TASK BRIEF: From the records, return each line that has the word "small" in it.

##### PROVIDED MATERIAL #####

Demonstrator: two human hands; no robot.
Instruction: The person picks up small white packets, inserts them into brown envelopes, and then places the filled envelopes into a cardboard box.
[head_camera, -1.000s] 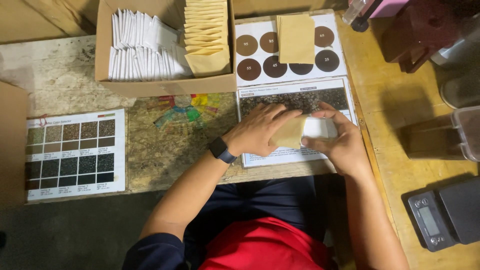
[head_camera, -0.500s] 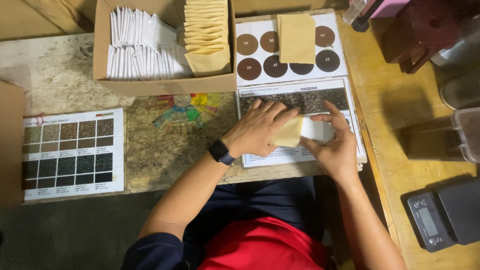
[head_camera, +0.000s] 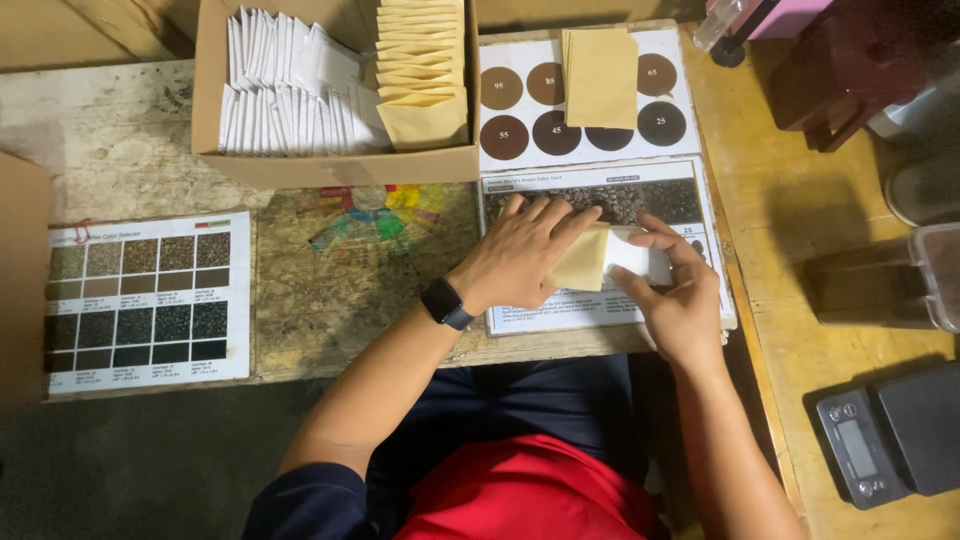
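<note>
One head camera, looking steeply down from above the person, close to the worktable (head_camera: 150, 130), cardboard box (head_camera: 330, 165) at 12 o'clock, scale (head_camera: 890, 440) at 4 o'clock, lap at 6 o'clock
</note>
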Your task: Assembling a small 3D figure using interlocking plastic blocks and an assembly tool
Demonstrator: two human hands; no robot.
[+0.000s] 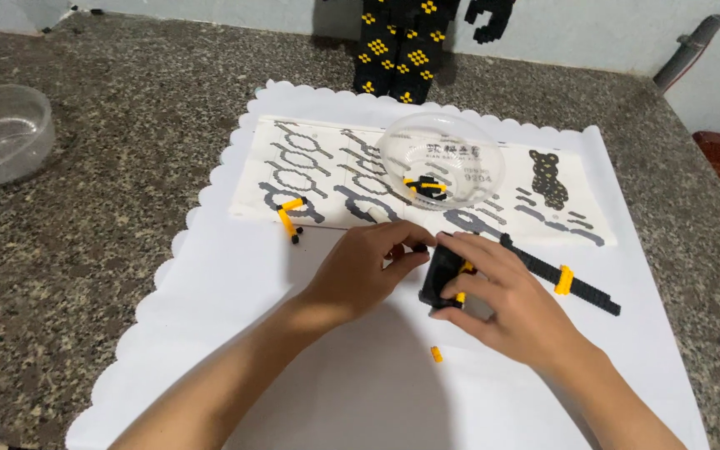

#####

EXERCISE RESULT:
Instruction: The person picks up small white packets, inserts them into brown envelopes, and then places the filled envelopes into a cardboard box.
Your task: Assembling a small 3D figure using interlocking plastic blocks and an assembly tool

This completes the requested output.